我一直在尝试从一个Web站点抓取数据,但是它总是给我一个错误下标超出范围我不知道为什么,我对另一个Web站点使用了完全相同的代码,效果很好。
是的,我已经更改了我要从中删除的新网站上的divs
。
有人可以帮我吗?预先感谢。
Option Explicit
Public Sub Loiça()
Dim data As Object, i As Long, html As HTMLDocument, r As Long, c As Long, item As Object, div As Object
Set html = New HTMLDocument '<== VBE > Tools > References > Microsoft HTML Object Library
Const START_URL As String = "https://mediamarkt.pt/pages/search-results-page?q=maquina+roupa&page=1"
With CreateObject("MSXML2.XMLHTTP")
.Open "GET", START_URL, False
.setRequestHeader "User-Agent", "Mozilla/5.0"
.send
html.body.innerHTML = .responseText
Dim numPages As Long, numResults As Long, arr() As String
arr = Split(html.querySelector(".snize-search-results-header").innerText, Chr$(32))
numResults = arr(UBound(arr))
numPages = 1
For i = 1 To numPages
If i > 1 Then
.Open "GET", Replace$("https://mediamarkt.pt/pages/search-results-page?q=maquina+roupa&page=1", "page=1", "page=" & i), False
.setRequestHeader "User-Agent", "Mozilla/5.0"
.send
html.body.innerHTML = .responseText
End If
Set data = html.getElementsByClassName("snize-four-columns")
For Each item In data
r = r + 1: c = 1
For Each div In item.getElementsByTagName("div")
With ThisWorkbook.Worksheets("Loiça")
.Cells(r, c) = div.innerText
End With
c = c + 1
Next
Next
Next
End With
'----------------------------------------------------------------------------------------------------------------------------------------------------------------------'
End Sub
答案 0 :(得分:3)
This
html.querySelector(".snize-search-results-header").innerText
is returning an empty string, therefore when you do split you end up with a -1 in your arr.

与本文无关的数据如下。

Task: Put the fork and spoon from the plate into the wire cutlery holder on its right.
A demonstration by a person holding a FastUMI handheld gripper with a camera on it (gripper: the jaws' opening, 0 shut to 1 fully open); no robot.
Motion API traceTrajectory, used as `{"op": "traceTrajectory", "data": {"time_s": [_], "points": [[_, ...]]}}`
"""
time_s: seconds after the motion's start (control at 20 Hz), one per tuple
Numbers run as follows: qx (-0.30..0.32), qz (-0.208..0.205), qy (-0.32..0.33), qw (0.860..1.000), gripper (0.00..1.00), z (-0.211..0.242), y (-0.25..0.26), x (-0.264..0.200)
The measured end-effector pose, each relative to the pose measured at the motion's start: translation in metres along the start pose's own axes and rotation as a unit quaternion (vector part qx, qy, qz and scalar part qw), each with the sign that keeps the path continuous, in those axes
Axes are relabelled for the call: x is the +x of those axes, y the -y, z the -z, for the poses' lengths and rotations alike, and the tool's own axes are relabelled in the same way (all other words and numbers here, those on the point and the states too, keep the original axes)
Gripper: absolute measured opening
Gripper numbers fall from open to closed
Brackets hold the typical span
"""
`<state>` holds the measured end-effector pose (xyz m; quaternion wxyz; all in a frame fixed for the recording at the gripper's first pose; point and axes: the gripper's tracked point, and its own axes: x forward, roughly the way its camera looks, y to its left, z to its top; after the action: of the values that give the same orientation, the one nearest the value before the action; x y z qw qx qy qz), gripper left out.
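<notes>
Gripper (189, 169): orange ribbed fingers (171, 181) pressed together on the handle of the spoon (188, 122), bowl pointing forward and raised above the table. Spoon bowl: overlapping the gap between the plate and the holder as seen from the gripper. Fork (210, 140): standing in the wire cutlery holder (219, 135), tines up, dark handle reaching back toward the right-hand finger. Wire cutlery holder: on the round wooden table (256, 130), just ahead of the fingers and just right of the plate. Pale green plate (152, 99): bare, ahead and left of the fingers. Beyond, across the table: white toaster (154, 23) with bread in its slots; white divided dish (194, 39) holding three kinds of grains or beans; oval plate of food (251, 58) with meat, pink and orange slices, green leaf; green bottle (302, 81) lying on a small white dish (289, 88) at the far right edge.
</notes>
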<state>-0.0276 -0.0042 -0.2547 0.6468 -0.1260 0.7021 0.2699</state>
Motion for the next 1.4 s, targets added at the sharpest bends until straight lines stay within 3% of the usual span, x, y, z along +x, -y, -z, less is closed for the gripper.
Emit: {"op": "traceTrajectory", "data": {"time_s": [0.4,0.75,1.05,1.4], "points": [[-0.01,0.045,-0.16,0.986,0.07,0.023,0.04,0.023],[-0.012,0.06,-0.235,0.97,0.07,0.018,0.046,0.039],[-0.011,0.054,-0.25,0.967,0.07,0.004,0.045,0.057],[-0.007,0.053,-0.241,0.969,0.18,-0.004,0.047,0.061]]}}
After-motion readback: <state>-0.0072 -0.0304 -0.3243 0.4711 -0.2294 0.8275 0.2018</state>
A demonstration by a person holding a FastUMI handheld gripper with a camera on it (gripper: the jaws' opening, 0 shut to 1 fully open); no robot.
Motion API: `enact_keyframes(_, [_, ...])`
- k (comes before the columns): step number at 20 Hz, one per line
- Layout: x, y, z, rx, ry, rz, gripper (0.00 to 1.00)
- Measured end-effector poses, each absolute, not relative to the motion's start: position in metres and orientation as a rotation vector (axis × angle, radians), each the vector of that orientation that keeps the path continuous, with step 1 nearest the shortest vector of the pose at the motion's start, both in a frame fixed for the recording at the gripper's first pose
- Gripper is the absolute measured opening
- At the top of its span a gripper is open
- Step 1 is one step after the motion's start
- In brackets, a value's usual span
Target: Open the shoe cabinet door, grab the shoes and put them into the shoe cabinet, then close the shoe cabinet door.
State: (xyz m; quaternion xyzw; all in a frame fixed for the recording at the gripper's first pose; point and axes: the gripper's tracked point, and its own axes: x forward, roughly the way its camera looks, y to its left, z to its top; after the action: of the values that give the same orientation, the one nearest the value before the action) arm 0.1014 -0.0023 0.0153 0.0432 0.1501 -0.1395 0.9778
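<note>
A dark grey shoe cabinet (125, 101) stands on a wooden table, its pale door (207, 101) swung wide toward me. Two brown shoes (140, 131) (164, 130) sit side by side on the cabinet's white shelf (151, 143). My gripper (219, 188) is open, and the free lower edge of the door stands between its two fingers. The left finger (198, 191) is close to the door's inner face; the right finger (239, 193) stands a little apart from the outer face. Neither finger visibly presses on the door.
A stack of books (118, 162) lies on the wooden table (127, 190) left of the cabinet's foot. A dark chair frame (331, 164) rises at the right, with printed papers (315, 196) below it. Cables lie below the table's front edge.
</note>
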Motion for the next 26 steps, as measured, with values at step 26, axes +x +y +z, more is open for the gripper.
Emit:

It may be that this value requires javascript to run on page. Inspect the returned html. I think no value is returned for that. Use a method like selenium or IE which allows js to run on the page and update content with the value
In this case you also need the lbound so you could use a function that returns the value which uses IE
numPages = GetNumberOfPages
Public Function GetNumberOfPages() As Long
Dim IE As New InternetExplorer
With IE
.Visible = False
.Navigate2 "https://mediamarkt.pt/pages/search-results-page?q=maquina+roupa&page=1"
While .Busy Or .readyState < 4: DoEvents: Wend
Dim numPages As Long, numResults As Long, arr() As String
arr = Split(.document.querySelector(".snize-search-results-header").innerText, Chr$(32))
numResults = arr(LBound(arr))
GetNumberOfPages = numResults
.Quit
End With
End Function
For the next page you are looking at a different class name (I think)
Set data = html.getElementsByClassName("snize-product")
Inspect the html to verify.